■ STORED DATA:
--- START ---

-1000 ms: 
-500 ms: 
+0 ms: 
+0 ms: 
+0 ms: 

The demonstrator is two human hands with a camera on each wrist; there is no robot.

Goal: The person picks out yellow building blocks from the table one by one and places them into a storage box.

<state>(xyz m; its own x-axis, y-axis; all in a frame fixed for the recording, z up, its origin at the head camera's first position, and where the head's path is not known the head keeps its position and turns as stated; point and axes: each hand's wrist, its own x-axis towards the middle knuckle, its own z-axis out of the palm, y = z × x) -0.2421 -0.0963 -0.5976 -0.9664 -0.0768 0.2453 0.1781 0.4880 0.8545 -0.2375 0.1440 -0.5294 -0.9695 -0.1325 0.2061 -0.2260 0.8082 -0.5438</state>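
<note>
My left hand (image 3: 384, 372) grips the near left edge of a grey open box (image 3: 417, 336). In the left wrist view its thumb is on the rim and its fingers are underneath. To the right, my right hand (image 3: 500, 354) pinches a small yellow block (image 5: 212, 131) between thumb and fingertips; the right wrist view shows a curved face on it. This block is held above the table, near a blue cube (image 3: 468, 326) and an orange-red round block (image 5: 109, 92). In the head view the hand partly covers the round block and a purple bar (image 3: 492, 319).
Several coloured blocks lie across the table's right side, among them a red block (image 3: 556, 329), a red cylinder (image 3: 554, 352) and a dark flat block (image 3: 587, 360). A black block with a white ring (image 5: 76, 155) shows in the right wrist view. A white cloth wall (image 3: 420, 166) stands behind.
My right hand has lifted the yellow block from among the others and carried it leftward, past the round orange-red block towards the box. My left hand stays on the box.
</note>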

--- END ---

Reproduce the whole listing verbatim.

■ SOLUTION FOR THIS TASK:
-1000 ms: 
-500 ms: 
+0 ms: 
+0 ms: 
+0 ms: 

The demonstrator is two human hands with a camera on each wrist; there is no robot.

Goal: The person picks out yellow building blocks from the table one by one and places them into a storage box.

<state>(xyz m; its own x-axis, y-axis; all in a frame fixed for the recording, z up, its origin at the head camera's first position, and where the head's path is not known the head keeps its position and turns as stated; point and axes: each hand's wrist, its own x-axis towards the middle knuckle, its own z-axis out of the palm, y = z × x) -0.2421 -0.0963 -0.5976 -0.9664 -0.0768 0.2453 0.1781 0.4880 0.8545 -0.2375 0.1440 -0.5294 -0.9695 -0.1325 0.2061 -0.2260 0.8082 -0.5438</state>
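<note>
My left hand (image 3: 384, 372) grips the near left edge of a grey open box (image 3: 417, 336). In the left wrist view its thumb is on the rim and its fingers are underneath. To the right, my right hand (image 3: 500, 354) pinches a small yellow block (image 5: 212, 131) between thumb and fingertips; the right wrist view shows a curved face on it. This block is held above the table, near a blue cube (image 3: 468, 326) and an orange-red round block (image 5: 109, 92). In the head view the hand partly covers the round block and a purple bar (image 3: 492, 319).
Several coloured blocks lie across the table's right side, among them a red block (image 3: 556, 329), a red cylinder (image 3: 554, 352) and a dark flat block (image 3: 587, 360). A black block with a white ring (image 5: 76, 155) shows in the right wrist view. A white cloth wall (image 3: 420, 166) stands behind.
My right hand has lifted the yellow block from among the others and carried it leftward, past the round orange-red block towards the box. My left hand stays on the box.
</note>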

This is the complete answer.